Spelling Bee's Fifth Place Finisher Still A W-I-N-N-E-R
Salamatu Adama-Aouad, aka "Coach Mom," with her 13-year-old son, Kennyi Aouad, and All Things Considered host, Melissa Block. Kennyi finished fifth in the National Spelling Bee last night. Chelsea Jones/NPR hide caption
By Melissa Block
The high point of my day: getting to meet a bubbly, funny 13-year-old spelling whiz named Kennyi Aouad, from Terre Haute, Indiana.
Last night, I watched Kennyi on TV as he joked and bantered his way through the final round of the Scripps National Spelling Bee. The pressure on these kids is enormous: they're in prime time, on ABC, with their parents onstage and millions watching.
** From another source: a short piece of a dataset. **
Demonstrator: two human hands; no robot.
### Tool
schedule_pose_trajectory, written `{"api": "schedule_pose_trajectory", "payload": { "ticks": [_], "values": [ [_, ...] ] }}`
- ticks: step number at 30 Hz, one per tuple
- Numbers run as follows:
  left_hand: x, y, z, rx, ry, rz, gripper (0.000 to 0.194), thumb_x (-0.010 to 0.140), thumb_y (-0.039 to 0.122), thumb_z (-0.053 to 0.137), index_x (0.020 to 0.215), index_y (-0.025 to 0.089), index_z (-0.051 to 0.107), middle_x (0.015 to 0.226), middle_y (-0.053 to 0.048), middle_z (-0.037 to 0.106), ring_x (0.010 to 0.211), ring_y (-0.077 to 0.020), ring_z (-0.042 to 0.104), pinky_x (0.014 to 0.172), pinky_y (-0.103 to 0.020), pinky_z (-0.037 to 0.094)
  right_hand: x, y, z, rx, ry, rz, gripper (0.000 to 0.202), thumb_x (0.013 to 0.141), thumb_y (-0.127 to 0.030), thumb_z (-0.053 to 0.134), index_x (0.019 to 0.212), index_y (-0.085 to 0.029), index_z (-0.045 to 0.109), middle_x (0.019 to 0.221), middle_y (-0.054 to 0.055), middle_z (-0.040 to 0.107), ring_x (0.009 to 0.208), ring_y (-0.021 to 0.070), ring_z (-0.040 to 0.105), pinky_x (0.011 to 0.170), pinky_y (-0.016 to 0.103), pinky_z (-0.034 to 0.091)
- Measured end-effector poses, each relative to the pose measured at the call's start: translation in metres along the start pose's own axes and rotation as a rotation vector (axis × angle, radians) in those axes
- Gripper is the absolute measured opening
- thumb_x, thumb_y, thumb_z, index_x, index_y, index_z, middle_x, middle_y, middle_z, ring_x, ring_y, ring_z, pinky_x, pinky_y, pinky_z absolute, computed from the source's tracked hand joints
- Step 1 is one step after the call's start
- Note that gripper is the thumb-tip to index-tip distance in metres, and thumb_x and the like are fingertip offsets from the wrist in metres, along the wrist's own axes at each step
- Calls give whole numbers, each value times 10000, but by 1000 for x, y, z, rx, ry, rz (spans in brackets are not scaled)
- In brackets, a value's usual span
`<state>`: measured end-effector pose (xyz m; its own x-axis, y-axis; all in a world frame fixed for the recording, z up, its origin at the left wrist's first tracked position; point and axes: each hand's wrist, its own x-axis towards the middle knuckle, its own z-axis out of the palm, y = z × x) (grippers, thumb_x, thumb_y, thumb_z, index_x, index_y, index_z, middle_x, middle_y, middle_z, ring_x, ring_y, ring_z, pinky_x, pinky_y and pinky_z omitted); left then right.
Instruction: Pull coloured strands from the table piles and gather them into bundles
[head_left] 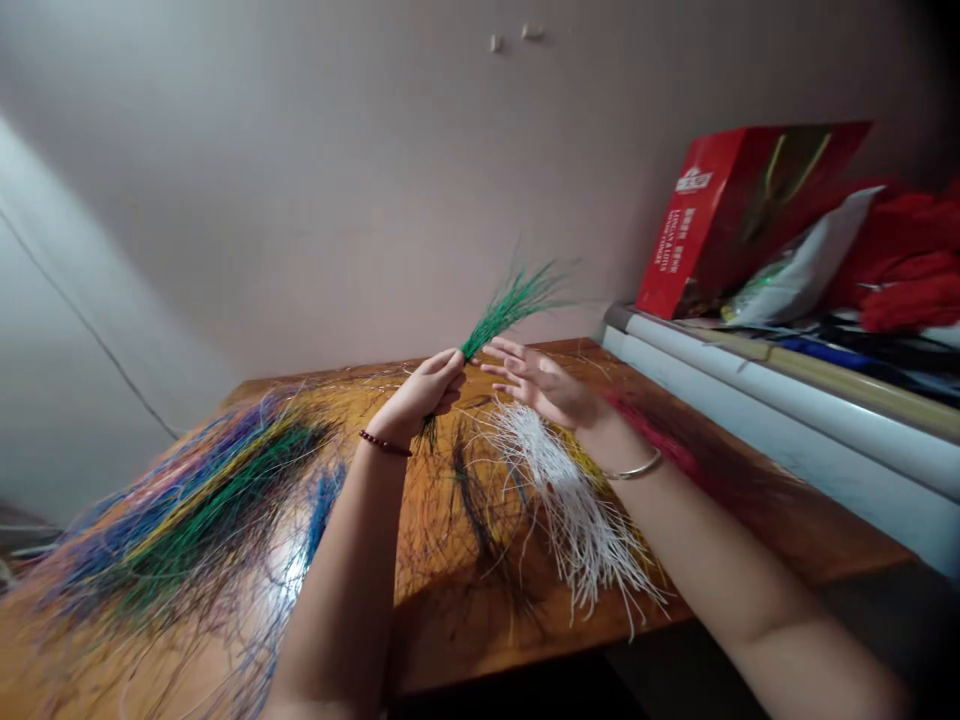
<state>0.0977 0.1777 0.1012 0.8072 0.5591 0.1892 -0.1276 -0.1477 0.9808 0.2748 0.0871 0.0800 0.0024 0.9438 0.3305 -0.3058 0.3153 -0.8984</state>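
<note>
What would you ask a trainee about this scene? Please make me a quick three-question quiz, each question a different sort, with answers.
1. True or false: the left hand grips the green strands.
2. Which strands lie just below the right hand in the picture? A) blue; B) white; C) purple.
3. Fill in the blank: the beaded bracelet is on the ____ wrist.

Key: 1 true; 2 B; 3 left.
</note>
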Motion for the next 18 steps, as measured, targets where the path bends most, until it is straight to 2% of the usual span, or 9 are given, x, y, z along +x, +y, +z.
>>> {"api": "schedule_pose_trajectory", "payload": {
  "ticks": [3,6,9,11,12,13,15,18],
  "values": [
    [0,-4,5,97,-65,-33,305,863,487,516,898,184,530,592,64,256,428,-47,186,374,-179,103,2,-3,-3,40,-5,-79,245,772,-314,688,1011,-292,643,1217,23,602,1179,216,502,971,382,426],
    [0,-7,9,216,-98,-33,305,875,469,495,928,175,558,582,54,293,439,-59,219,381,-194,150,8,-2,-5,115,5,-68,326,780,-293,675,1099,-321,611,1142,12,646,1139,201,531,916,369,452],
    [4,-14,12,383,-103,19,308,898,441,453,936,163,579,583,40,336,470,-73,257,405,-209,198,14,2,-1,194,93,4,257,840,-246,597,1089,-309,613,1058,1,675,1034,161,591,820,298,483],
    [7,-19,12,492,-101,90,318,909,425,432,944,154,594,628,15,409,518,-81,303,447,-215,255,18,4,0,201,180,69,163,900,-238,503,967,-243,651,961,21,686,909,135,623,721,242,491],
    [9,-21,11,540,-105,119,324,913,418,421,955,151,600,661,2,444,543,-85,322,472,-219,280,21,5,0,169,235,106,193,920,-236,470,894,-210,660,888,32,683,820,120,624,651,212,482],
    [9,-23,10,588,-106,138,326,913,412,420,964,149,605,687,-6,467,564,-89,338,493,-224,296,24,5,-1,113,295,145,229,928,-234,459,829,-184,659,791,35,666,710,103,604,569,184,455],
    [7,-23,4,692,-97,133,310,895,413,458,952,150,611,708,-12,491,588,-94,359,518,-232,308,31,4,-5,-27,378,229,231,913,-231,508,745,-158,648,574,8,556,496,69,473,412,153,336],
    [1,-20,-11,778,-52,64,293,852,437,533,907,158,601,679,-5,492,570,-95,375,506,-232,304,46,-1,-13,-168,343,286,197,887,-237,572,726,-149,643,441,-40,390,387,51,300,331,157,202]
  ]
}}
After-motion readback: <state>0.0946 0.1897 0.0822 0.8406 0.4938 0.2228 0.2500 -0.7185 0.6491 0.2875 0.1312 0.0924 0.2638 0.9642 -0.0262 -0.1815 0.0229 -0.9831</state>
But Kennyi had a joyful, loose spirit that was thrilling to watch. Dan Steinberg put it perfectly in his Washington Post blog: "If you weren't rooting for Kennyi Kwaku Aouad, your heart is filled with potting soil."
As we discuss in my interview on today's All Things Considered, Kennyi didn't win the Bee. He was knocked out by a doozy of a word -- palatschinken, which as I now know are thin egg batter pancakes stuffed with jam -- and finished fifth.
No matter. Kennyi's a charmer. He came in to our studios with his mom, Salamatu Adama-Aouad: "Coach Mom," as Kennyi calls her. And after Kennyi and I were done with the interview, his mom filled me in on Kennyi's amazing backstory.
Turns out this phenomenal speller could read fluently by age three, but he didn't speak until he was five. Ms. Adama told me Kennyi would utter sounds, but it all sounded like gibberish. He was headed for special ed classes. Then, he started with speech therapy and occupational therapy and now, thanks to years of hard work with his mom and his speech therapist, here he is in Washington, DC, one of the top young spellers in the country.
Ms. Adama thinks absolutely that Kennyi's years of work on his spelling helped him overcome his speech problems. "For him to come and be so confident -- that's a bonus of the spelling."
She said she wasn't at all nervous watching her son up there on stage, working his way through words like gyascutus, hypallage, and grisaille.
"You just have to do your best," she told me, before adding with a mother's unmistakable, unshakable pride: "He's the winner."